Les soutiens les plus cyniques des pressions massives exercées par les USA sur les « droits de l'homme » sont les organisations de la pseudo-gauche, le Nava Sama Samaja Party (NSSP) et le United Socialist Party (USP), qui servent d'apologistes serviles à l'UNP et au TNA. Le dirigeant du NSSP, Wickramabahu Karunaratne, a déclaré la semaine dernière qu'il irait à la réunion du CDH à Genève le mois prochain pour ajouter sa voix aux supposés appels de Washington en faveur de la justice et des droits démocratiques au Sri Lanka.
La classe ouvrière doit rejeter les machinations des Etats-Unis et de ses alliés à Colombo et à l'étranger. En même temps, les travailleurs doivent condamner les crimes de guerre, des gouvernements sri lankais, actuels et passés. Leurs attaques contre les droits démocratiques fondamentaux des tamouls ont toujours été partie intégrante de l'assaut contre la position sociale et les droits de la classe ouvrière dans son ensemble.
L'ensemble du l'establishment politique de Colombo est responsable pour les crimes de guerre et pour l'appareil d'Etat policier qui a été développé au cours de la guerre. Depuis ce que l'on a appelé l'indépendance vis-à-vis de l'impérialisme britannique en 1948, la bourgeoisie sri lankaise a attisé et exploité le chauvinisme anti-tamoul pour diviser la classe ouvrière et maintenir son régime réactionnaire.
La classe ouvrière doit faire avancer sa propre stratégie et son programme pour s'opposer à l'impérialisme américain. Cela implique la mobilisation indépendante des travailleurs au Sri Lanka, en Asie du Sud et dans le monde entier sur la base d'un combat unifié pour une perspective socialiste. Avant tout, cela signifie se battre pour l'indépendance politique de la classe ouvrière au Sri Lanka vis-à-vis de chaque faction de la bourgeoisie, qui sont toutes entièrement inféodées à l'impérialisme.

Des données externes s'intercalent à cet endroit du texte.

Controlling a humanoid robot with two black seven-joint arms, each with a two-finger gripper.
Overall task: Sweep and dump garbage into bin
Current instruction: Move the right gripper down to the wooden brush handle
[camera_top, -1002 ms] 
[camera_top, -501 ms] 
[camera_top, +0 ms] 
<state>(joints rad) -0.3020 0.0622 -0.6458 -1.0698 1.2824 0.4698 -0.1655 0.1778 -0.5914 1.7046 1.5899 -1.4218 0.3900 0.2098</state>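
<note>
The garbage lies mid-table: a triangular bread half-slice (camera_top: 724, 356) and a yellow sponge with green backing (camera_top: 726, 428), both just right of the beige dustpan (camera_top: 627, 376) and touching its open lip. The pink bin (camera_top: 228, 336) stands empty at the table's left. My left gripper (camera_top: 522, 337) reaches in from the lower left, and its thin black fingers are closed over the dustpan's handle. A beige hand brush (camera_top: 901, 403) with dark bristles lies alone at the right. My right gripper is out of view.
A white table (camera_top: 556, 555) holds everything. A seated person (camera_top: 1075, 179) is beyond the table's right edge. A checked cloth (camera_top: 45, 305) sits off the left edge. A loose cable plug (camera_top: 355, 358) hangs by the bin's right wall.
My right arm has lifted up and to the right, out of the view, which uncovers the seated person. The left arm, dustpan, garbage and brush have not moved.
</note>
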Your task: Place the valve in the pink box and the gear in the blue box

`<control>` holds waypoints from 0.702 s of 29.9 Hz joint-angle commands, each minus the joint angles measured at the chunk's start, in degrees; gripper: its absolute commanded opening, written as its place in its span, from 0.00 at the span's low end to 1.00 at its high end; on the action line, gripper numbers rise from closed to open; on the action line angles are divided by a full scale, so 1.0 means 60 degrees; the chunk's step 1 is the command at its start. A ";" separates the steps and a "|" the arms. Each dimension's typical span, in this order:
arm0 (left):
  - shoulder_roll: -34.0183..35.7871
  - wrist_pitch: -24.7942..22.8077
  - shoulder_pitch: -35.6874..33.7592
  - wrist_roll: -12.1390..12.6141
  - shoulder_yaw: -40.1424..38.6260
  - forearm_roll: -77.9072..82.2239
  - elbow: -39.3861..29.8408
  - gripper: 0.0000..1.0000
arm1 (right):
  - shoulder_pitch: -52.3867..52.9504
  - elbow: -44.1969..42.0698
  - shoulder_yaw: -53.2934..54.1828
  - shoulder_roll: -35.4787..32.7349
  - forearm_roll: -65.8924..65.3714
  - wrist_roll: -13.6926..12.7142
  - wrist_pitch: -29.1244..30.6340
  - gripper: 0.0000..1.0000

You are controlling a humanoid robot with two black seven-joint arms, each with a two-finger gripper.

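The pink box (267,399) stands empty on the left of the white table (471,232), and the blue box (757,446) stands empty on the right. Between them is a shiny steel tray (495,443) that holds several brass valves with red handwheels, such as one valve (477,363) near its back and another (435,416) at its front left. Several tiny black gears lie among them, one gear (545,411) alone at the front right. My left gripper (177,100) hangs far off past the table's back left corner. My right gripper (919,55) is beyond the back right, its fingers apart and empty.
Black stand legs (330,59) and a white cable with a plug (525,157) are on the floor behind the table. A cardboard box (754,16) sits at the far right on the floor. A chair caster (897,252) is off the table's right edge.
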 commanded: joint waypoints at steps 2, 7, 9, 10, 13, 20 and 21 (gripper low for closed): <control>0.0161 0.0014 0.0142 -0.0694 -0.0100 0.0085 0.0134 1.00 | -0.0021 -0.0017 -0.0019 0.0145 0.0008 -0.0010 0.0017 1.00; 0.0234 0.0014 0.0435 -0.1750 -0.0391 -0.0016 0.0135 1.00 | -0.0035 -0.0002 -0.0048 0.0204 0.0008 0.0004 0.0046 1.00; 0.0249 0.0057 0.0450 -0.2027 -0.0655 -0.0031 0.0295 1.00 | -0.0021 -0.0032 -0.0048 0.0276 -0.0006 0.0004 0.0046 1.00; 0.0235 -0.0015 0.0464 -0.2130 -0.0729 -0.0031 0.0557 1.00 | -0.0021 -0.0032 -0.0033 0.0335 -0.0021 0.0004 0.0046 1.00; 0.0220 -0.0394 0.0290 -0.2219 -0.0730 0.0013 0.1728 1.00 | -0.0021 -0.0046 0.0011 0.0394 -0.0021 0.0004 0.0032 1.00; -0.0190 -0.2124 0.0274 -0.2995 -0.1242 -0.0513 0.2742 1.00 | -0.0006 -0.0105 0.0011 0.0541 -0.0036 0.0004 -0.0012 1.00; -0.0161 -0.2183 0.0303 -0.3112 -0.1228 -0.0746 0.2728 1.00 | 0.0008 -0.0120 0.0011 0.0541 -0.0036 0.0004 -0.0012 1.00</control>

The Socialist Equality Party calls on the working class to reject all forms of nationalism and chauvinism, in order to unite Sinhala, Tamil and Muslim workers in a common struggle against capitalism and its political defenders. The SEP fights for a Socialist Republic of Eelam and Sri Lanka as part of a union of socialist republics in South Asia and internationally. We urge workers and youth to join and build the SEP, the Sri Lankan section of the International Committee of the Fourth International.
Le Socialist Equality Party (SEP) invite la classe ouvrière à rejeter toutes les formes de nationalisme et de chauvinisme, afin d'unifier les travailleurs cingalais, tamouls et musulmans dans une lutte commune contre le capitalisme et ses défenseurs politiques. Le SEP se bat pour une République socialiste de l'Eelam tamoul et du Sri Lanka dans le cadre d'une union des républiques socialistes en Asie du Sud et au niveau international. Nous exhortons les travailleurs et les jeunes à rejoindre et à construire le SEP, la section sri lankaise du Comité International de la Quatrième Internationale.